Fields

class fuzzyfields.String(*, required: bool = True, default: Any = None, description: str = None, unique: bool = False)

Any string value

class fuzzyfields.RegEx(pattern: str, **kwargs)

Validate an input string against a regular expression

Parameters
  • pattern (str) – regular expression pattern string

  • kwargs – parameters to be passed to FuzzyField

class fuzzyfields.ISOCodeAlpha(chars: int = 3, **kwargs)

Letters-only ISO code, e.g. for country or currency. Case insensitive (it will be converted to uppercase).

Parameters
  • chars (int) – Number of characters of the code (default: 3)

  • kwargs – parameters to be passed to FuzzyField

class fuzzyfields.Boolean(*, required: bool = True, default: Any = None, description: str = None, unique: bool = False)

A boolean, any string representation of false/true or no/yes, or 0/1.

class fuzzyfields.Domain(choices: Iterable, *, case_sensitive: bool = True, passthrough: bool = False, **kwargs)

A field which can only accept a specific set of values

Parameters
  • choices – collection of acceptable values. The default needs not be included.

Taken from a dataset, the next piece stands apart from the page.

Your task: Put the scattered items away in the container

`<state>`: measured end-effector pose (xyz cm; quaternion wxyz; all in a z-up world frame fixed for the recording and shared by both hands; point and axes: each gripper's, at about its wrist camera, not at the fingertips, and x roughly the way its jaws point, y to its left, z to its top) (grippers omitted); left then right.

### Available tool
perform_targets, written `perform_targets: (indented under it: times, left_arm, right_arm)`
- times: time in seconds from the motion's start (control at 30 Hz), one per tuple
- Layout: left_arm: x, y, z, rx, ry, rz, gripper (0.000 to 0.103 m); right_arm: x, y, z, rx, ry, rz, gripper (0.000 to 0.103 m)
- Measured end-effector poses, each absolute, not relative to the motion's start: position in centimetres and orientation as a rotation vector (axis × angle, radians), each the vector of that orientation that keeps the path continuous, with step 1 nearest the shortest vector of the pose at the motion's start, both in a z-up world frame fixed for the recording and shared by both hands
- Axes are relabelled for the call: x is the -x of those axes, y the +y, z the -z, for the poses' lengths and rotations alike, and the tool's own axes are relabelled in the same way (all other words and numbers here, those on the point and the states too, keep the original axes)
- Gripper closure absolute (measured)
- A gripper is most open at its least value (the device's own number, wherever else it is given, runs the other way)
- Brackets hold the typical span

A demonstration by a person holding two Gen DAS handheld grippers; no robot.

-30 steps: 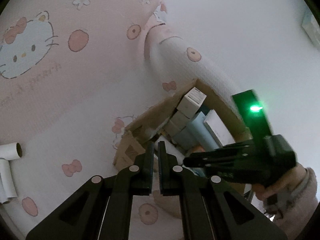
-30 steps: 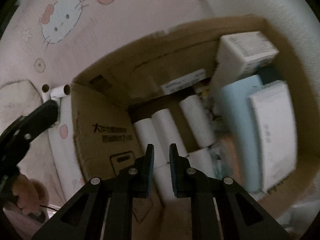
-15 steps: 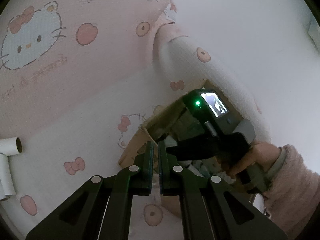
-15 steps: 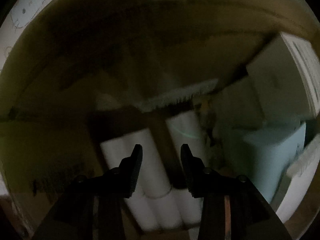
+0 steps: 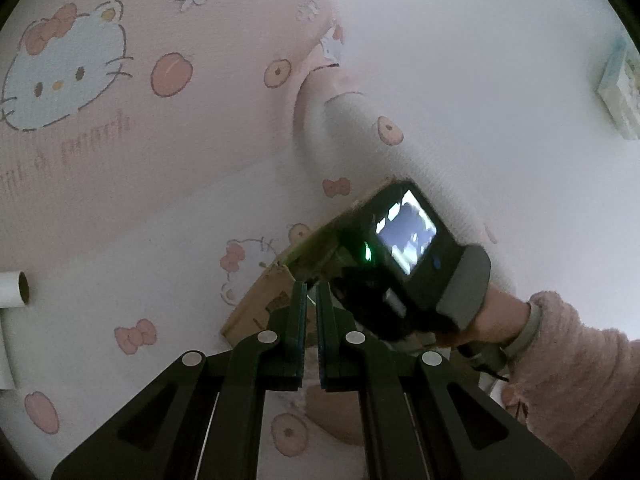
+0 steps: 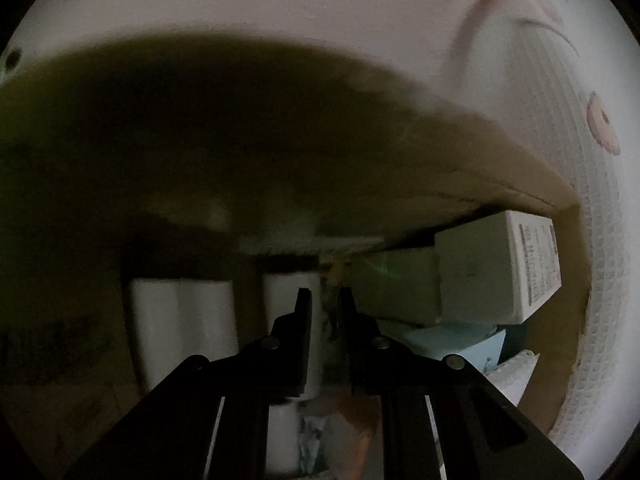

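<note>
The cardboard box (image 5: 264, 304) lies on a pink Hello Kitty bedspread (image 5: 120, 184). My left gripper (image 5: 311, 304) is shut and empty, held just in front of the box's near corner. My right gripper (image 6: 325, 308) reaches deep inside the box (image 6: 240, 152), jaws narrowly apart with nothing between them, over white paper rolls (image 6: 180, 320). Its body with a lit screen (image 5: 408, 236) hides the box's inside in the left wrist view. A white roll (image 5: 14, 288) lies loose at the far left of the bed.
Inside the box are white cartons (image 6: 496, 268), a pale blue package (image 6: 456, 344) and a white padded pack (image 6: 512, 376). A pink-sleeved arm (image 5: 568, 360) holds the right gripper. A small box (image 5: 620, 92) lies far right on the bed.
My right gripper went down from above the box into its dark inside, opened half a second ago, and has narrowed again. My left gripper stayed shut and barely moved.
</note>
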<state>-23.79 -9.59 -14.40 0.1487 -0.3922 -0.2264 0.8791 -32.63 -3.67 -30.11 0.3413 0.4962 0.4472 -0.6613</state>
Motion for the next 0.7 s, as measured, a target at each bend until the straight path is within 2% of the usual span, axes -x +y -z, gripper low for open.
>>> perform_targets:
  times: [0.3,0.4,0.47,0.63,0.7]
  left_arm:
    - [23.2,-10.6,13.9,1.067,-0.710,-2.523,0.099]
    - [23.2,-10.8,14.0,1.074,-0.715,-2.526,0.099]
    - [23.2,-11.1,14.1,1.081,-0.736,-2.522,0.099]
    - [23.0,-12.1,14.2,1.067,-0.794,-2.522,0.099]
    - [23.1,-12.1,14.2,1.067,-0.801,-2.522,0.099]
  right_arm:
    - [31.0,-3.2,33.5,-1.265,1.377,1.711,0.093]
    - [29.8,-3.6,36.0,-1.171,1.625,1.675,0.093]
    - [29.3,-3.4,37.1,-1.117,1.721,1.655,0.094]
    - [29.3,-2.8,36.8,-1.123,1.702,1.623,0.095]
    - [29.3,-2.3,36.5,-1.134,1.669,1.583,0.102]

  • case_sensitive (bool) – ignore case when validating string input. The output will be converted to the case listed in choices.

  • passthrough (bool) –

    If True, store the choices object by reference and assume it will change after this class has been initialised. The change will be reflected in the next parsed value.

    Example:

    v1 = String("ID", unique=True)
    v2 = Domain("CrossRef", domain=v1.seen_values, passthrough=True)
    

    In the above example, the field ‘CrossRef’ must be one of the values that already appeared for the field ‘ID’.

    passthrough comes with a performance cost; set it to False (the default) to allow for optimisations. This assumes that neither the choices collection nor the objects it contains will change in the future.

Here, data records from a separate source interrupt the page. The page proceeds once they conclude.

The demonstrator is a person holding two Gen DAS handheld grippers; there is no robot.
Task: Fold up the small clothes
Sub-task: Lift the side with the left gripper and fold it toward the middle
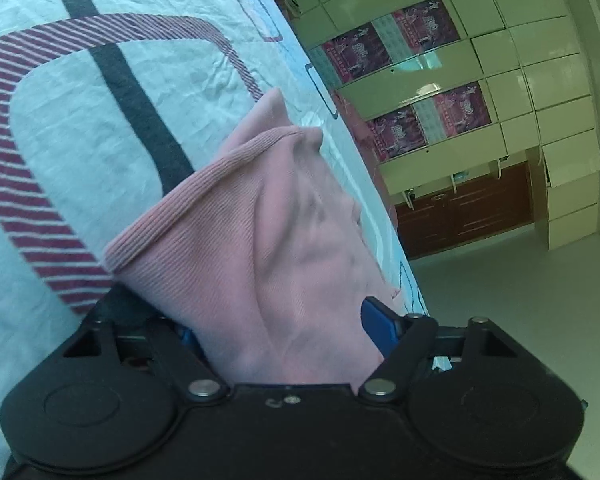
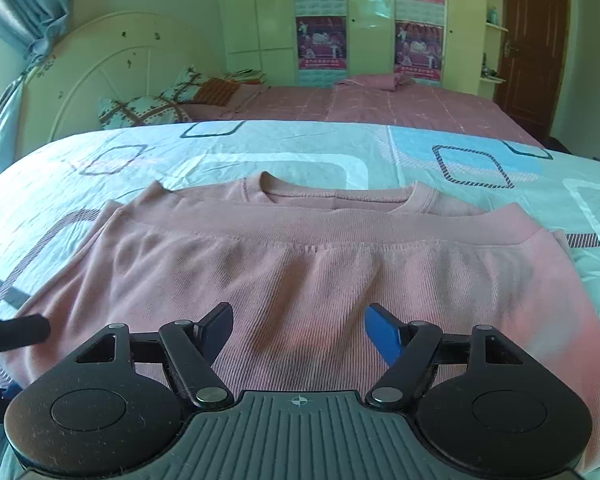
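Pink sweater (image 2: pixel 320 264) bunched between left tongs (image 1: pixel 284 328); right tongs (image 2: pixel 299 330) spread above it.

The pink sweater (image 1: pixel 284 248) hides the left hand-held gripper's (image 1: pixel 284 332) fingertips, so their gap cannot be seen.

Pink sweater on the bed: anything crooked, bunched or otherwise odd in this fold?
Nothing is damaged. The pink sweater lies folded with its hem just short of the collar. The left gripper clutches a bunched wad of it; the right gripper hovers open.
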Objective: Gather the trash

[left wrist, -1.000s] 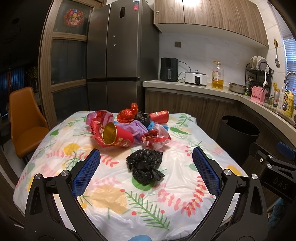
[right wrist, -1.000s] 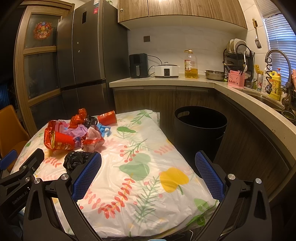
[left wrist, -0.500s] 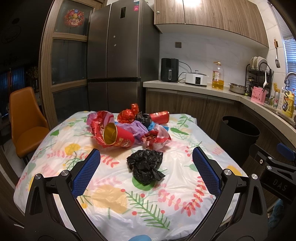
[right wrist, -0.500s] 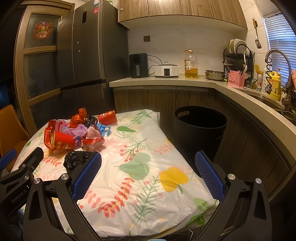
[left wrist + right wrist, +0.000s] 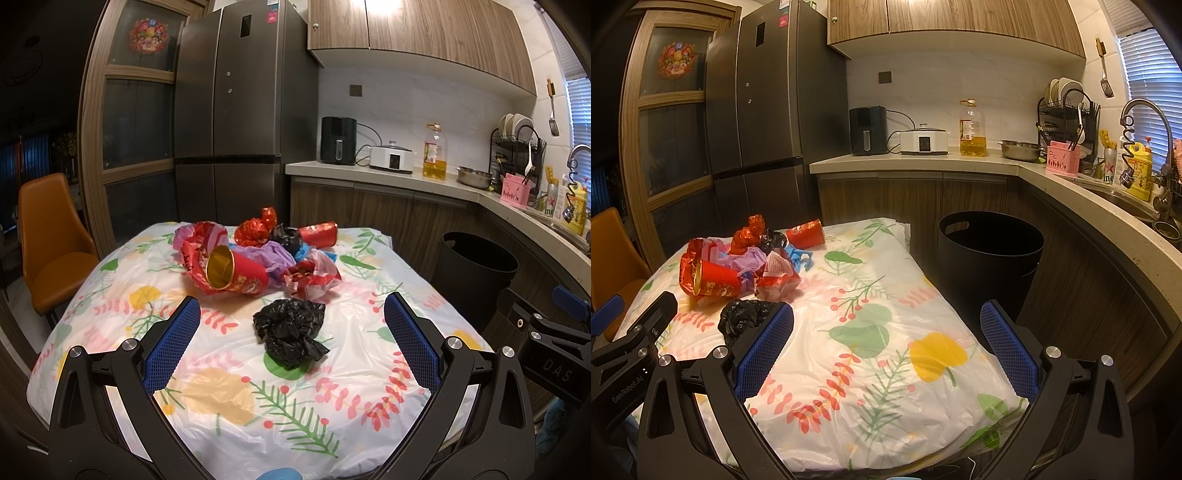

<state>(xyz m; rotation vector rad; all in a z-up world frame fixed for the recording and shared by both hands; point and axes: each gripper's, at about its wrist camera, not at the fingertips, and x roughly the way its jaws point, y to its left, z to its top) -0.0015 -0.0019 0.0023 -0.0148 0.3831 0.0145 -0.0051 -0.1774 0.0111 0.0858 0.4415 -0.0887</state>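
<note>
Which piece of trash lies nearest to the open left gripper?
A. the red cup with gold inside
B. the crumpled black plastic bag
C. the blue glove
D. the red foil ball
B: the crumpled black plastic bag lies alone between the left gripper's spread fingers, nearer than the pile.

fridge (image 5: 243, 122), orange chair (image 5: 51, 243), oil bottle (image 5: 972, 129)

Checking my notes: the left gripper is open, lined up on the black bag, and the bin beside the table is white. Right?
Not quite: the bin is black, as the right wrist view shows. The left gripper is open, facing the black bag.
</note>
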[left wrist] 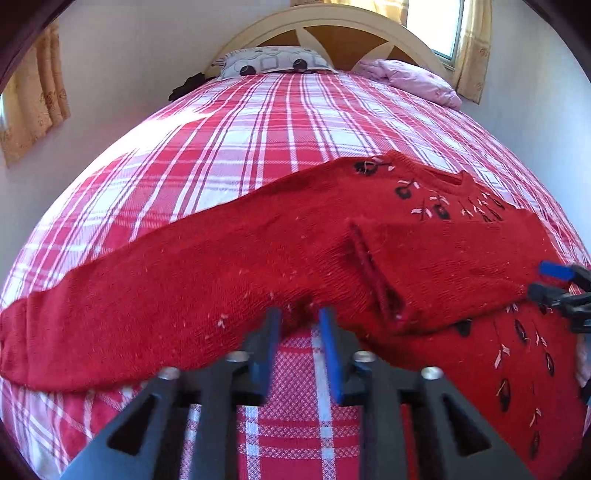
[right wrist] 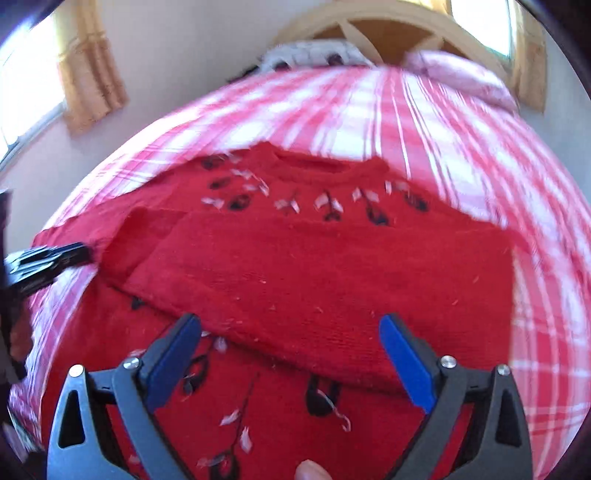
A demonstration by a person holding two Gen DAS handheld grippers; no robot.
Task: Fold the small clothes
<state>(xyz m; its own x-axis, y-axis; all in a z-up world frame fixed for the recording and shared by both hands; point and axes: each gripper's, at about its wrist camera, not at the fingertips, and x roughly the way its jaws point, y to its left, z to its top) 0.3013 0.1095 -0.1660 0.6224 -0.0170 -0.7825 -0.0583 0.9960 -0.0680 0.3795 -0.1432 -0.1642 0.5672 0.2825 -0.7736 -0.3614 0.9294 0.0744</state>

  • kwargs – extra parameters for FuzzyField

class fuzzyfields.Float(*, min_value: Union[int, float] = -inf, max_value: Union[int, float] = inf, allow_min: bool = True, allow_max: bool = True, allow_zero: bool = True, default: Any = nan, **kwargs)

Convert a string representing a number, an int, or other numeric types (e.g. numpy.float64) to float.

Parameters
  • default – Default value. Unlike in all other FuzzyFields, if omitted it is NaN instead of None.

  • min_value – Minimum allowable value. Omit for no minimum.

  • max_value – Maximum allowable value. Omit for no maximum.

  • allow_min (bool) – If True, test that value >= min_value, otherwise value > min_value

  • allow_max (bool) – If True, test that value <= max_value, otherwise value < max_value

  • allow_zero (bool) – If False, test that value != 0

  • kwargs (dict) – parameters to be passed to FuzzyField

class fuzzyfields.Decimal(*, default: Any = Decimal('NaN'), **kwargs)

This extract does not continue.